If it's not any of these things, then ask them exactly what it is they don't like about them. Ask them to give them a fair chance and to allow themselves to get to know them first, before they pass judgement. Don't scream, or get really defensive, the conversation won't get anywhere, and your parents won't pay attention to what you're saying.

Get your friends to come over, (make sure you have the OK of your parents, otherwise they won't think any better of them) and maybe have dinner at your house. Encourage a little conversation, (I know, yuck, you don't want to hang around your parents, but believe me, it's to your benefit in the end) but don't put your parents on the spot, (things like 'see, they aren't juvenile deliquents mom!, are not the things you should say.)

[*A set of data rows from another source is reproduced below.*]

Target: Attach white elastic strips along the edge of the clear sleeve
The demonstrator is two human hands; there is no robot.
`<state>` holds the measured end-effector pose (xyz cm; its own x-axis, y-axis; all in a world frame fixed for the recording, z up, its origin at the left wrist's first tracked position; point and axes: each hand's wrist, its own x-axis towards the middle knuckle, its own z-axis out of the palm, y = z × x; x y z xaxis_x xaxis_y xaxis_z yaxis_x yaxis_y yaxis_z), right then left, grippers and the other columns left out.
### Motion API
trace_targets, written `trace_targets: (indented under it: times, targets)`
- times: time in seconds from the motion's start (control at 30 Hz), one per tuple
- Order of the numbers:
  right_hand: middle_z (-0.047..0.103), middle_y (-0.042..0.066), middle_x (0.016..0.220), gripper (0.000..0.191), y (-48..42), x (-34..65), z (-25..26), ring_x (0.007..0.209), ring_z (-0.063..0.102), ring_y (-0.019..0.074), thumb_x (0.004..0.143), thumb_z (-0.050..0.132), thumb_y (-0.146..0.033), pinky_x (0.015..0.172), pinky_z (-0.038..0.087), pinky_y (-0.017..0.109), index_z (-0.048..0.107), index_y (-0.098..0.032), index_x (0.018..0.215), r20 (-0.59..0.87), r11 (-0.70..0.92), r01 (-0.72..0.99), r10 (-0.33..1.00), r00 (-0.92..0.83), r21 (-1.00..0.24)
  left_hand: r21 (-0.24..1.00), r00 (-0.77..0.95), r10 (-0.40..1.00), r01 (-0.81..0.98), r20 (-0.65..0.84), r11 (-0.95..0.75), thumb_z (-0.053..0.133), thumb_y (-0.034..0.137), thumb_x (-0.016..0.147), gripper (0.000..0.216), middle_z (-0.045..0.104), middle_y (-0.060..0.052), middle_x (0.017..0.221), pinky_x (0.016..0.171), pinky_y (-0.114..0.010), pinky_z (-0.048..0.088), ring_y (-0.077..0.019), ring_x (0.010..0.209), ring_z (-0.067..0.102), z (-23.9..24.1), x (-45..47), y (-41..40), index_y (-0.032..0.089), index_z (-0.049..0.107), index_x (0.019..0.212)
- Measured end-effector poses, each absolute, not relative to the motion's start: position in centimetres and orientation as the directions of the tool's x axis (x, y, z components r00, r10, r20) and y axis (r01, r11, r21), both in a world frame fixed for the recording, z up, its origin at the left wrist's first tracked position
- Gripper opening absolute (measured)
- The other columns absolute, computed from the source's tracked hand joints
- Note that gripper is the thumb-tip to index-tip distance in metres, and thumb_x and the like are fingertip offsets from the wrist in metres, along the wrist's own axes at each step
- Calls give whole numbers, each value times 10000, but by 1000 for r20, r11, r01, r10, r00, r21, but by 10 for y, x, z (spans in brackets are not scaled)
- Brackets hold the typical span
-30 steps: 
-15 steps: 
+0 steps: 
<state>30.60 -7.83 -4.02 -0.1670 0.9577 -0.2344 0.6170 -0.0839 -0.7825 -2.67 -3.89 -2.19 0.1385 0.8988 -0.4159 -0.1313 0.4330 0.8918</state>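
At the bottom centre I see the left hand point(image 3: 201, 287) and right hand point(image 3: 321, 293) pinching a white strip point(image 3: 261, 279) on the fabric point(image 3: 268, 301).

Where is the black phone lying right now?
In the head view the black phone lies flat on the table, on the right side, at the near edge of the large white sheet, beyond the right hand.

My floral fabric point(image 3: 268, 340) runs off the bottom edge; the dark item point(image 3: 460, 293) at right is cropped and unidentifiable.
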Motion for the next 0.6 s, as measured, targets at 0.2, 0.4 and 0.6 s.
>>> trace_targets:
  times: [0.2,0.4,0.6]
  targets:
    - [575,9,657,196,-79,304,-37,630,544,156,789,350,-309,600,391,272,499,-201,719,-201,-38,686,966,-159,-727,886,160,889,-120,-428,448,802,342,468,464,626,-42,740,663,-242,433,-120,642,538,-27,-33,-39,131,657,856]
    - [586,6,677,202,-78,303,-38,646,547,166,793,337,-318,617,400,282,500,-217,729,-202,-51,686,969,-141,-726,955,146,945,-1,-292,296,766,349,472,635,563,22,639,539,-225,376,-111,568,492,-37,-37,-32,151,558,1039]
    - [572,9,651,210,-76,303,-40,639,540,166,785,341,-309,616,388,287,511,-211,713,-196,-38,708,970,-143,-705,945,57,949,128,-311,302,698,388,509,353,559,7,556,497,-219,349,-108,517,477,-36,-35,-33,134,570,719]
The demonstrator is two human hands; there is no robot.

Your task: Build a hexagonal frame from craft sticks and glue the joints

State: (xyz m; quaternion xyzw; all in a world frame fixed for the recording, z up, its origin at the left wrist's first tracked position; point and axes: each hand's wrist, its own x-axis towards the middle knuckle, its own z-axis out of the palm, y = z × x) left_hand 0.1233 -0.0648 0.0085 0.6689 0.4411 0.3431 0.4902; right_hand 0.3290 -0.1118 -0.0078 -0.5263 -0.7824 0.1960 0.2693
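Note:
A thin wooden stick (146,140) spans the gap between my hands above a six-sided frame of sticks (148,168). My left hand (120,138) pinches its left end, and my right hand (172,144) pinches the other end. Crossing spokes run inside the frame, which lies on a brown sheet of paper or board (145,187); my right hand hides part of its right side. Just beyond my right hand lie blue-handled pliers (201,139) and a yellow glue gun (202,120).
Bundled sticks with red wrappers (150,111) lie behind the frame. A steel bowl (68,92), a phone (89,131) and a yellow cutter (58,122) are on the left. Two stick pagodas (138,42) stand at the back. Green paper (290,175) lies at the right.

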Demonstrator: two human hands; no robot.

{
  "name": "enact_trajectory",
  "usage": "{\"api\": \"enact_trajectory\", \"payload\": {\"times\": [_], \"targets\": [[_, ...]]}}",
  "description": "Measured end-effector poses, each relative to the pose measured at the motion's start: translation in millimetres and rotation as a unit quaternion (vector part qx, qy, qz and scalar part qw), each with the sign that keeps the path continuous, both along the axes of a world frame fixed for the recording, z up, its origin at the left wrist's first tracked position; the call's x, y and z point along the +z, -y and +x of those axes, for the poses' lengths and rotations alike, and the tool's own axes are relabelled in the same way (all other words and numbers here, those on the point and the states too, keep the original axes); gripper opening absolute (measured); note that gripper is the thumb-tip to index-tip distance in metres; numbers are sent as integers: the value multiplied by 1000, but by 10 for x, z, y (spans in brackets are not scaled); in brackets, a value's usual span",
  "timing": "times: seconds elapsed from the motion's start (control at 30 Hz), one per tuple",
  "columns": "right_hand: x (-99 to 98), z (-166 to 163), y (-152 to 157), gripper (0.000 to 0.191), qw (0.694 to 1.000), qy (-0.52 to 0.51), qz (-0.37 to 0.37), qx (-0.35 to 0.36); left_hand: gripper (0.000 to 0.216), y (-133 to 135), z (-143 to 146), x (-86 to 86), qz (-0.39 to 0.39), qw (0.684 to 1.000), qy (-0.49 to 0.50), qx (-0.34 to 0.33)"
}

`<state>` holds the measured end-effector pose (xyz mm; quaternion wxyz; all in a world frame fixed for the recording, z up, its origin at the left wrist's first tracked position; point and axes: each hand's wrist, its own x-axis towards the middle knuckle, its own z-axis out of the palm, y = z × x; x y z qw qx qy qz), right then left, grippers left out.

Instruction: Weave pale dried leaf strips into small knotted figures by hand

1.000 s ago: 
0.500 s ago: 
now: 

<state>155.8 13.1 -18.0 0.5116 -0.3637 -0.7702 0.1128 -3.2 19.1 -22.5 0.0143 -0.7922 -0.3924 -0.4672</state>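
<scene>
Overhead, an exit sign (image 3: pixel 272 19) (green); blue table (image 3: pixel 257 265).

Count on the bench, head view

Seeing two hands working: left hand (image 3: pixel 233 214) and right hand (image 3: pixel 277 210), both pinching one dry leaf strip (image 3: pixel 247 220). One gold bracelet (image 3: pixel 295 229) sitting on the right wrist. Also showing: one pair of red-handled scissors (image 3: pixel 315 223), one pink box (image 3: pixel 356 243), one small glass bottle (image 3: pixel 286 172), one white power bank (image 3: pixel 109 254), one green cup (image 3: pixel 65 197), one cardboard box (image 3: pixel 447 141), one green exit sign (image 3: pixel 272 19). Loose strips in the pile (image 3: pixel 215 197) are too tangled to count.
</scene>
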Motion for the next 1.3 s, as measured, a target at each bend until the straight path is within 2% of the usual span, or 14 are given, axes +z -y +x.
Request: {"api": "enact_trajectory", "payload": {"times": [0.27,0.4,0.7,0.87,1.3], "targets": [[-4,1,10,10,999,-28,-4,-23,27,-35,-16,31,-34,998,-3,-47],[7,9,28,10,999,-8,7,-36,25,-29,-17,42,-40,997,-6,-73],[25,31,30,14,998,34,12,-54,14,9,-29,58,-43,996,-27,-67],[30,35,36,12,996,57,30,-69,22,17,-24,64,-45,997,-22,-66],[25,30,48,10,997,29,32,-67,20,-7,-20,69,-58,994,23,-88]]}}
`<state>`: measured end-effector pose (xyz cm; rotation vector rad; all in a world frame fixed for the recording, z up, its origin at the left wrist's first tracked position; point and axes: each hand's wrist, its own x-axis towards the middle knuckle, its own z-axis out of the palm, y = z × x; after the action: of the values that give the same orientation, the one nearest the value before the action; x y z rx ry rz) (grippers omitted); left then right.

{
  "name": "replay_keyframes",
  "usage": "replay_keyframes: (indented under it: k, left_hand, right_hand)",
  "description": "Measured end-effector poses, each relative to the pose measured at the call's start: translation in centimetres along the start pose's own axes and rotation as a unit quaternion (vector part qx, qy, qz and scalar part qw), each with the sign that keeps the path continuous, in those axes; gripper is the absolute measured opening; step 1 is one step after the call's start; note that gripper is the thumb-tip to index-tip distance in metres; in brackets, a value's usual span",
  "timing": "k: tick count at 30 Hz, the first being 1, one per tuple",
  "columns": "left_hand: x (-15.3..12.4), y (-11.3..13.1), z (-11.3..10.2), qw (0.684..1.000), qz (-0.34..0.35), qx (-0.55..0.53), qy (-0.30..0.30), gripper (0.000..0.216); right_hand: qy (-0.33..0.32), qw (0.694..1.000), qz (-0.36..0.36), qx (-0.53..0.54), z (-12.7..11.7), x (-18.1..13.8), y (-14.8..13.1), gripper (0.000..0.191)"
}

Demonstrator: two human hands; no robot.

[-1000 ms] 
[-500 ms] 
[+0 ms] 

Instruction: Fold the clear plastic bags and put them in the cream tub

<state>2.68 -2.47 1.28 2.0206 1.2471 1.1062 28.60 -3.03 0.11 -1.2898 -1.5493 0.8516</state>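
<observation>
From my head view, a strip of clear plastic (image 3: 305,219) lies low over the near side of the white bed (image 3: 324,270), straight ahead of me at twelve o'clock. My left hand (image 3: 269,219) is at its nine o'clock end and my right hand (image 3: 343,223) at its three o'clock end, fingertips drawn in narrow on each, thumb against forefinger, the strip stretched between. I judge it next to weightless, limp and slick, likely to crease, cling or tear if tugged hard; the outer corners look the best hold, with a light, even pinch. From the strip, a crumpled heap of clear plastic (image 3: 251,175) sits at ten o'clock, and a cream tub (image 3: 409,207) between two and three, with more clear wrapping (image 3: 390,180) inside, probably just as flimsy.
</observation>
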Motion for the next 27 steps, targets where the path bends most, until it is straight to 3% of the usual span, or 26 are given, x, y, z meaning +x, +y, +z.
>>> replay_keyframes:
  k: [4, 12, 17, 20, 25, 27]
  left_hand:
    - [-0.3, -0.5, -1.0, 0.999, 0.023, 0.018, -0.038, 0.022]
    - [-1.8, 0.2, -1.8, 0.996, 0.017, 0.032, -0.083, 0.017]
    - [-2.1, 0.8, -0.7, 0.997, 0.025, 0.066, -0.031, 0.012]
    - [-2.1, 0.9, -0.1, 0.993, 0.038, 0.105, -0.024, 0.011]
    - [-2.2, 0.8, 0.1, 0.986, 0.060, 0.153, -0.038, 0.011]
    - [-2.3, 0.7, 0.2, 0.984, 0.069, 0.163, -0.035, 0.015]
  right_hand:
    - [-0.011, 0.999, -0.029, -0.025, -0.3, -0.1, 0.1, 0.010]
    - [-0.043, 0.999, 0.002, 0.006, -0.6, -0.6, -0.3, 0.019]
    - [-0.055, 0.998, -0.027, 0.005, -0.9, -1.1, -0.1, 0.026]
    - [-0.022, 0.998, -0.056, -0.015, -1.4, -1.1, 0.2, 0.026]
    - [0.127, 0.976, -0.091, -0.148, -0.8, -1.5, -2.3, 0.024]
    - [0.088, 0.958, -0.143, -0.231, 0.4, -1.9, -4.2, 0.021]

On the other hand, if they have gotten into trouble in the past, ask your parents to give them another chance, point out there good points and tell them that it won't happen again. Hopefully they'll keep and open mind.
Good Luck!


Dear Kristine,
I'm in eighth grade and so is this guy I like. A few weeks ago he told me he liked me. A week later he wrote something very offensive on my desk at school. After that everything was back to normal. But today, he was acting differntly and not talking to me. I confronted him and he told me he wanted nothing to do with me. I haven't done anything to him, but I was absent for a while and I wonder if something could've happened while I was gone. The main problem is that I still like him. What should I do?
signed, really confused

Dear Really Confused,
I think this boy you like is having a hard time deciding what he wants. Maybe you should find out if something did happen while you were absent, that could be an explanation to his attitude. I know it must hurt to hear him say he wants nothing to do with you, but don't get upset with him unless you know if there is a good reason why he's angry.

If there isn't, then you should confront him to his all of a sudden having no interest in you. That isn't fair and he should at least give you a reason why. It's perfectly understandable that you still like him, and deep down he probablly still likes you, but is having a hard time dealing with it, or trying to decide if he should be angry about whatever might have happened while you were absent.....Don't give up yet unless he is still acting cold and rude towards you.

There are alot nicer guys out there and I'm sure you're bound to get
sick of being treated like dirt. Good Luck. I hope things work out, and if they don't work out with him, I'm sure they'll work out with someone else.